# Exercise prompt
Show all lines containing "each" from the data below.
:: Dataset content ::
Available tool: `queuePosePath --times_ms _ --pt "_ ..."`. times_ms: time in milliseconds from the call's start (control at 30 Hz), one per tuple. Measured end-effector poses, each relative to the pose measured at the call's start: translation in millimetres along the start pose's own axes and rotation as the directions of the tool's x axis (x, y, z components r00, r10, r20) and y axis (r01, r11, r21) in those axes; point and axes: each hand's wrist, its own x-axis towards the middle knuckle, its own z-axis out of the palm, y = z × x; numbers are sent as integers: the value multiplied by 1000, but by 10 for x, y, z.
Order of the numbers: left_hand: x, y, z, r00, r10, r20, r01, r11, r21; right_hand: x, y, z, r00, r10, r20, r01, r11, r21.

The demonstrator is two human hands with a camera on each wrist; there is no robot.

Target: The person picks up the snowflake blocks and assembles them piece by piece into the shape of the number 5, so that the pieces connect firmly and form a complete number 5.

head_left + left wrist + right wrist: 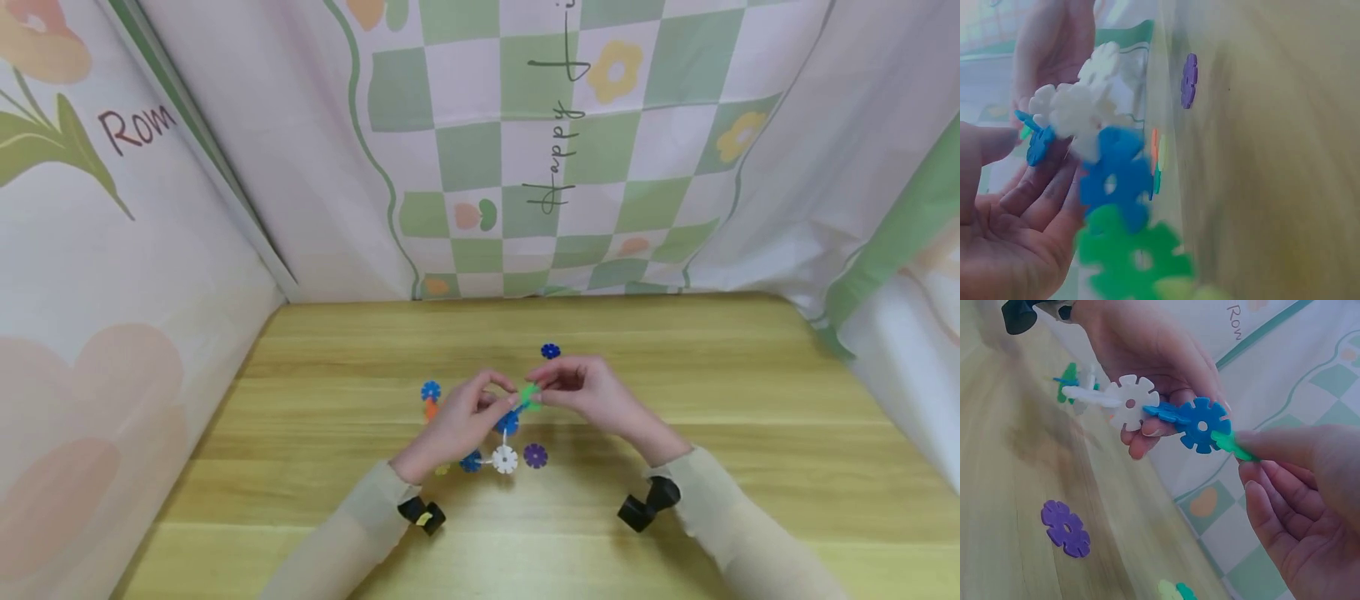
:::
# Result of this task
Available tool: `queuePosePath --times_ms _ --pt "_ ..."`. times_ms: time in milliseconds from the call's start (control at 30 Hz), one per tuple. Measured end-effector poses, each relative to the pose measured at the call's start: translation in millimetres along the start pose's own axes and rotation as the directions of the tool's x axis (x, y, z components r00, r10, r20) and y axis (r01, r11, r21) in those axes; point and axes: each hand's wrist, its own x-axis towards the middle knuckle, its own z-axis out of the palm, y = z × x; numbers are sent as integers: the value multiplied by 1000, but by 10 for x, y, z.
The demonstrator is two human hands with a camera on each wrist; there is no robot.

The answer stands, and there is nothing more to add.